With the release of the new DSM-5 manual in 2013, TTM, along with obsessive-compulsive spectrum disorders (OCD), were classified under the same rubric, which was and is disputed by many experts. Apart from an irresistible compulsion to perform an unwanted action, TTM and OCD have little in common, differing in preferred age of onset, gender ratios, frequency and range of comorbidities, presumed neuroanatomical basis, and treatment effectiveness. And some researchers propose to classify trichotillomania, which began in childhood, as an independent disease (Chamberlain SR et al., 2007).

More and more evidence is emerging about the biological and essential affinity of trichotillomania with tic hyperkinetic disorder, better known as Gilles de la Tourette syndrome. A study conducted by Zuchner S. et al., 2006, demonstrated an increased incidence of SLITKR1 gene mutations in patients suffering not only from TTM, but also from Tourette's syndrome.

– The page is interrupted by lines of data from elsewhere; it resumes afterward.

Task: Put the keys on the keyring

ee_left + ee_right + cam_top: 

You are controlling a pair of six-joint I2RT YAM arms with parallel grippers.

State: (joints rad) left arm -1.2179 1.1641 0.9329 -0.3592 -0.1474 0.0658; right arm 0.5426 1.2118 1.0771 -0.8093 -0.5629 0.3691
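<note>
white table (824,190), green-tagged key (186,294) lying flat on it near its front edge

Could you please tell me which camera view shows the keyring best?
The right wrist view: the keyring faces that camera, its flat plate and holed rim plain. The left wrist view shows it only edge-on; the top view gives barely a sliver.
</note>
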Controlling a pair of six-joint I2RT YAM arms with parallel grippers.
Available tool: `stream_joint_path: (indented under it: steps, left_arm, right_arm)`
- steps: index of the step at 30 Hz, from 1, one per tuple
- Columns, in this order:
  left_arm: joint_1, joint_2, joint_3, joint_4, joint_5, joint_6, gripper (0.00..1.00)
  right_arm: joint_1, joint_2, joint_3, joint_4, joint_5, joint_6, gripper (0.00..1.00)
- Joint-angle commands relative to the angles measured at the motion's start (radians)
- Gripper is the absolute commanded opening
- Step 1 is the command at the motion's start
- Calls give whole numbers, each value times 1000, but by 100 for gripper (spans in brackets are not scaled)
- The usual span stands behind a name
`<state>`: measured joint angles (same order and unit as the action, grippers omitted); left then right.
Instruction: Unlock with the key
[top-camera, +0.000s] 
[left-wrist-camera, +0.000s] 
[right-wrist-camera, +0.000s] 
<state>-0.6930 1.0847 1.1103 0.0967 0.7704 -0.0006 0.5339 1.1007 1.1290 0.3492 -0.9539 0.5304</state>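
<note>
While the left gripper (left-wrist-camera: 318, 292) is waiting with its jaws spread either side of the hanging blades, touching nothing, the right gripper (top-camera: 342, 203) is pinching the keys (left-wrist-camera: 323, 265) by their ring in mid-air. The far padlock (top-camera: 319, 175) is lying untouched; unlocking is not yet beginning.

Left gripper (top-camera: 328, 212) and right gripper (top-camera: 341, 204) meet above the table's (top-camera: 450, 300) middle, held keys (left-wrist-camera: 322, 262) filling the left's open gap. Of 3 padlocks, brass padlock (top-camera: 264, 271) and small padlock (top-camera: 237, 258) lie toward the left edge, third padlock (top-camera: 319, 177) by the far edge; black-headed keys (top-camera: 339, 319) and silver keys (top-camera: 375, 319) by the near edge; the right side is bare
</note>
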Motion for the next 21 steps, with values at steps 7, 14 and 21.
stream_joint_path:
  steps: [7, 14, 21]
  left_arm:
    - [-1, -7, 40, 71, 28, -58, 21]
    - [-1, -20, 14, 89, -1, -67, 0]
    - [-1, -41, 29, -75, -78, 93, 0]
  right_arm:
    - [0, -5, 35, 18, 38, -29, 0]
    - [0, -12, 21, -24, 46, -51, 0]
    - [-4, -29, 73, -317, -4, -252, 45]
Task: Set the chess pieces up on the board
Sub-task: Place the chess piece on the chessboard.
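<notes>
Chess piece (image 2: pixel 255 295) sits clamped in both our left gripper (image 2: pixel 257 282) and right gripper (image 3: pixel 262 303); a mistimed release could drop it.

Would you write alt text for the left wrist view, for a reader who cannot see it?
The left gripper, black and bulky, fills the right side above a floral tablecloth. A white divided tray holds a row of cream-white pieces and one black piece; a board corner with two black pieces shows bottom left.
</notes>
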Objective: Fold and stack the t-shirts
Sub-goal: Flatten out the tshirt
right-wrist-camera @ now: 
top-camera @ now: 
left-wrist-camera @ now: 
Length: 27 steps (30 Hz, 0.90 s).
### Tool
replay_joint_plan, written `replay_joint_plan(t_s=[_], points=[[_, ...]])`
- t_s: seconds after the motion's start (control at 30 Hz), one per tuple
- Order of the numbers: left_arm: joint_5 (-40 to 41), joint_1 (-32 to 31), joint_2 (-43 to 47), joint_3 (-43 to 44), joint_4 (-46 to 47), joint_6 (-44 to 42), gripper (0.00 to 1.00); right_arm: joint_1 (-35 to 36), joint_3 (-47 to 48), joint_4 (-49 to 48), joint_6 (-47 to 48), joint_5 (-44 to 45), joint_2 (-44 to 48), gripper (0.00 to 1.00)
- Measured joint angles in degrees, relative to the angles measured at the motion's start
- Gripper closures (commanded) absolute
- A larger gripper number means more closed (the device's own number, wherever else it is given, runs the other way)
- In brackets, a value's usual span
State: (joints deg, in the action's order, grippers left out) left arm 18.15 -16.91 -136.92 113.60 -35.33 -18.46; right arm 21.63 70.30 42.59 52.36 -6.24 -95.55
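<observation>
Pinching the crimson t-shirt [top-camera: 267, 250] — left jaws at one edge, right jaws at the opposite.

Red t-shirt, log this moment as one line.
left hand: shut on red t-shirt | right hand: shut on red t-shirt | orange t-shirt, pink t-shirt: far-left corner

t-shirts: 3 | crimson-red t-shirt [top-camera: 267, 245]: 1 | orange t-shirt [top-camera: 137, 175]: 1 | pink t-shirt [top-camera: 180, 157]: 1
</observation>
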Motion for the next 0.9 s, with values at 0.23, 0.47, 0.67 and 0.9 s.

Features of trichotillomania in childhood


It is assumed that the development of trichotillomania in children is preceded by physical or psychological trauma: dysfunctional parenting models, rough treatment and attention deficit, forced separation from loved ones, physical and sexual violence, change of place of residence.
In adolescents, in addition to the costs of education, trichotillomania is provoked by a tense environment in the school community and problems in communicating with peers. Although these stressors themselves are not the direct causes of the development of TTM, they are certainly the provoking factors that contribute to the manifestation of the disease. In childhood, the disease usually manifests itself after 3 years. Children carry out auto-depilation uncontrollably, as if automatically: while playing, watching cartoons, and also in situations of stress. The child, unlike adults, does not seek to hide the pathological actions and consequences of TTM.